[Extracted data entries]

◆ ◆ ◆ ◆ ◆ ◆ ◆

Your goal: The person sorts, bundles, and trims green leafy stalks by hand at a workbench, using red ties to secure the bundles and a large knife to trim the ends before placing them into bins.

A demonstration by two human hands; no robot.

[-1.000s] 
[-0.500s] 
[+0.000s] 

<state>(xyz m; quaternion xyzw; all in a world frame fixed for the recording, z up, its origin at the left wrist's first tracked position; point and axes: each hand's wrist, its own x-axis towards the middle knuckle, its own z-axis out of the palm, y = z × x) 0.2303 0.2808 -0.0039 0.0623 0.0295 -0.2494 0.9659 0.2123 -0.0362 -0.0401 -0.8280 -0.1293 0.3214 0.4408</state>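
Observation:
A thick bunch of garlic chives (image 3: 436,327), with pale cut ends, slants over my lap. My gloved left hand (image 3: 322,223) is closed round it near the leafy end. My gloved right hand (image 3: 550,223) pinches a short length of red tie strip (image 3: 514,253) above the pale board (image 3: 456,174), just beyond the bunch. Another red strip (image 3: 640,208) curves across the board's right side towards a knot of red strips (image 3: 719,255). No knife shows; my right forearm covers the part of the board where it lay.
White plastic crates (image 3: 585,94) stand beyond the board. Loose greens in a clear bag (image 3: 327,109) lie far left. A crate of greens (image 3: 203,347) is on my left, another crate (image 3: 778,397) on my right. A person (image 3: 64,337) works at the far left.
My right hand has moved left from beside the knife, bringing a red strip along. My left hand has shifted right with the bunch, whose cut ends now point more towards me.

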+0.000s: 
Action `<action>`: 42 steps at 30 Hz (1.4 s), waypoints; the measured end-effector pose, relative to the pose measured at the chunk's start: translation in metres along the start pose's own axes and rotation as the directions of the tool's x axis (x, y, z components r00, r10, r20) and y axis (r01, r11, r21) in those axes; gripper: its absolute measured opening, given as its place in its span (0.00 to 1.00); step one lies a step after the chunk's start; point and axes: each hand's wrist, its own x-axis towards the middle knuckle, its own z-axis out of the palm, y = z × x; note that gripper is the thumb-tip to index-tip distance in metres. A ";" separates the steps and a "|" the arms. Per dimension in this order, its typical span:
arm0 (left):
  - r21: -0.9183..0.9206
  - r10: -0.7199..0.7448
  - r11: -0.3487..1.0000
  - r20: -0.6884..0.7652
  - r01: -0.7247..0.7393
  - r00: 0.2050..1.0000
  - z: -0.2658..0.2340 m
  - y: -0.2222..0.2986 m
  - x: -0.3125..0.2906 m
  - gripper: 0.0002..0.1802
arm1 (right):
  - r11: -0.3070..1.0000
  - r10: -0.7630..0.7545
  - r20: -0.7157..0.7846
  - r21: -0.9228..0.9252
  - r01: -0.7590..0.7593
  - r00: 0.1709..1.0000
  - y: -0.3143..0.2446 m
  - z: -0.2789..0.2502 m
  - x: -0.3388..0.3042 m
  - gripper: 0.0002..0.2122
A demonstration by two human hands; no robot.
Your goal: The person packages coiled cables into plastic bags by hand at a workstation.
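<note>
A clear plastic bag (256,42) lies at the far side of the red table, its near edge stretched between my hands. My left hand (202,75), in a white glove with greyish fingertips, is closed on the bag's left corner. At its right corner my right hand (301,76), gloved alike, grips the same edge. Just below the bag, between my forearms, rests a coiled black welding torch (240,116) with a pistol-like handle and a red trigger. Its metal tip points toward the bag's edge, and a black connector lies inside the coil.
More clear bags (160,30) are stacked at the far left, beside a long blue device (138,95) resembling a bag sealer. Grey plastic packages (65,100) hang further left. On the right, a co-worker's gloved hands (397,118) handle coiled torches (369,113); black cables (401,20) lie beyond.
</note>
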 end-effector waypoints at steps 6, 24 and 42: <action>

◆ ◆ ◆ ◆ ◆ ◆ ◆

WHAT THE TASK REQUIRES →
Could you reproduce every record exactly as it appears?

EXPECTED OUTPUT →
Your goal: The person sorts, bundles, and trims green leafy stalks by hand at a workbench, using red ties to secure the bundles and a large knife to trim the ends before placing them into bins.

A demonstration by two human hands; no robot.

[-1.000s] 
[-0.500s] 
[+0.000s] 

<state>(xyz m; quaternion xyzw; all in a world frame fixed for the recording, z up, its origin at the left wrist's first tracked position; point and axes: each hand's wrist, its own x-axis towards the middle knuckle, its own z-axis out of the palm, y = z × x) 0.2303 0.2808 -0.0039 0.0623 0.0295 -0.2494 0.9659 0.2123 -0.0362 -0.0401 -0.8280 -0.1293 0.3214 0.4408</state>
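Observation:
A thick bunch of garlic chives (image 3: 436,327), with pale cut ends, slants over my lap. My gloved left hand (image 3: 322,223) is closed round it near the leafy end. My gloved right hand (image 3: 550,223) pinches a short length of red tie strip (image 3: 514,253) above the pale board (image 3: 456,174), just beyond the bunch. Another red strip (image 3: 640,208) curves across the board's right side towards a knot of red strips (image 3: 719,255). No knife shows; my right forearm covers the part of the board where it lay.
White plastic crates (image 3: 585,94) stand beyond the board. Loose greens in a clear bag (image 3: 327,109) lie far left. A crate of greens (image 3: 203,347) is on my left, another crate (image 3: 778,397) on my right. A person (image 3: 64,337) works at the far left.
My right hand has moved left from beside the knife, bringing a red strip along. My left hand has shifted right with the bunch, whose cut ends now point more towards me.
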
+0.000s: 
Action `<action>`: 42 steps at 30 Hz (1.4 s), waypoints; the measured end-effector pose, relative to the pose measured at the chunk's start: translation in metres along the start pose's own axes and rotation as the directions of the tool's x axis (x, y, z components r00, r10, r20) and y axis (r01, r11, r21) in those axes; gripper: its absolute measured opening, given as its place in its span (0.00 to 1.00); step one lies a step after the chunk's start; point and axes: each hand's wrist, its own x-axis towards the middle knuckle, its own z-axis out of the palm, y = z × x; note that gripper is the thumb-tip to index-tip distance in metres. A ";" separates the steps and a "|" the arms. Per dimension in this order, its typical span:
arm0 (left):
  - r21: -0.9183..0.9206
  - r10: -0.7199..0.7448
  - r11: -0.3487..1.0000
  - r20: -0.6884..0.7652
  - r01: -0.7247..0.7393
  - r00: 0.2050..1.0000
  - z: -0.2658..0.2340 m
  - y: -0.2222..0.2986 m
  - x: -0.3125..0.2906 m
  - gripper: 0.0002..0.1802
arm1 (right):
  - r11: -0.3070..1.0000
  - r10: -0.7630..0.7545
  - r20: -0.7157..0.7846
  - r21: -0.9228..0.9252
  - r01: -0.7590..0.7593
  - r00: 0.1709..1.0000
  - y: -0.3143..0.2446 m
  - z: -0.2789..0.2502 m
  - x: -0.3388..0.3042 m
  - gripper: 0.0002..0.2122
A demonstration by two human hands; no robot.
Your goal: The person packages coiled cables into plastic bags by hand at a workstation.
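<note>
A clear plastic bag (256,42) lies at the far side of the red table, its near edge stretched between my hands. My left hand (202,75), in a white glove with greyish fingertips, is closed on the bag's left corner. At its right corner my right hand (301,76), gloved alike, grips the same edge. Just below the bag, between my forearms, rests a coiled black welding torch (240,116) with a pistol-like handle and a red trigger. Its metal tip points toward the bag's edge, and a black connector lies inside the coil.
More clear bags (160,30) are stacked at the far left, beside a long blue device (138,95) resembling a bag sealer. Grey plastic packages (65,100) hang further left. On the right, a co-worker's gloved hands (397,118) handle coiled torches (369,113); black cables (401,20) lie beyond.
</note>
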 end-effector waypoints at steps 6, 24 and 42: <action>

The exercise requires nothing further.